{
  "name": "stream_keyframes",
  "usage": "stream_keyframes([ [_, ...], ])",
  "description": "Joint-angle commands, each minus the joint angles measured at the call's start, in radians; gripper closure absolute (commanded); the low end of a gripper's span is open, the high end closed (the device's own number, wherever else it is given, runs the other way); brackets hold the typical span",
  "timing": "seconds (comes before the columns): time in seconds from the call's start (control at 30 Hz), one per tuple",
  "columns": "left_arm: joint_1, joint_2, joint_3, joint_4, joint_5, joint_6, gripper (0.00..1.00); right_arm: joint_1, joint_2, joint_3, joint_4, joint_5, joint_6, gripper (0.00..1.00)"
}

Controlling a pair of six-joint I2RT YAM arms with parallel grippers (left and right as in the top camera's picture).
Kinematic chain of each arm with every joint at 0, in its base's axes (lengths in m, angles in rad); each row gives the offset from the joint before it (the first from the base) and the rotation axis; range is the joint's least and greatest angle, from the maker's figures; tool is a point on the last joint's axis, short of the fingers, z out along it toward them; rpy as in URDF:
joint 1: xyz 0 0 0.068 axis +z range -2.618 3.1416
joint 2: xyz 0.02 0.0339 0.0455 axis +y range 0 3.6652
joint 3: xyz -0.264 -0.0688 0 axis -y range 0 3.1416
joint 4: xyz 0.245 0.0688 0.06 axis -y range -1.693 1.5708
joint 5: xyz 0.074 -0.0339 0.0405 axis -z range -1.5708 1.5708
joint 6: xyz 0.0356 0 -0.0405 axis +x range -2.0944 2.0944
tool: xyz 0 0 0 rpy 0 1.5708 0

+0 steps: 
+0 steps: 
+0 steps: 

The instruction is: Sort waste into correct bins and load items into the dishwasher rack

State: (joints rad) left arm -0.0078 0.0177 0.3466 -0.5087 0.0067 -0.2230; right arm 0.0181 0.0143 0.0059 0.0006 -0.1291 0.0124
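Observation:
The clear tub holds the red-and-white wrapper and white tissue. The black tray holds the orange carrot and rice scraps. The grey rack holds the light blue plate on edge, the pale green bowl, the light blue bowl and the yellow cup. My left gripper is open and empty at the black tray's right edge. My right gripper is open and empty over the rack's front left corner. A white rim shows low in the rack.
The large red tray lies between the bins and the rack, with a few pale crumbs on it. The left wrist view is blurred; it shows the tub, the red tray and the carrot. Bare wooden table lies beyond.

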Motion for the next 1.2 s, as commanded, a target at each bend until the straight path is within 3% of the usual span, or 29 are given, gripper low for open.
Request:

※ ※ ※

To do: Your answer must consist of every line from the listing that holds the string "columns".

Answer area:
  "timing": "seconds (comes before the columns): time in seconds from the call's start (control at 30 Hz), one per tuple",
  "columns": "left_arm: joint_1, joint_2, joint_3, joint_4, joint_5, joint_6, gripper (0.00..1.00); right_arm: joint_1, joint_2, joint_3, joint_4, joint_5, joint_6, gripper (0.00..1.00)"

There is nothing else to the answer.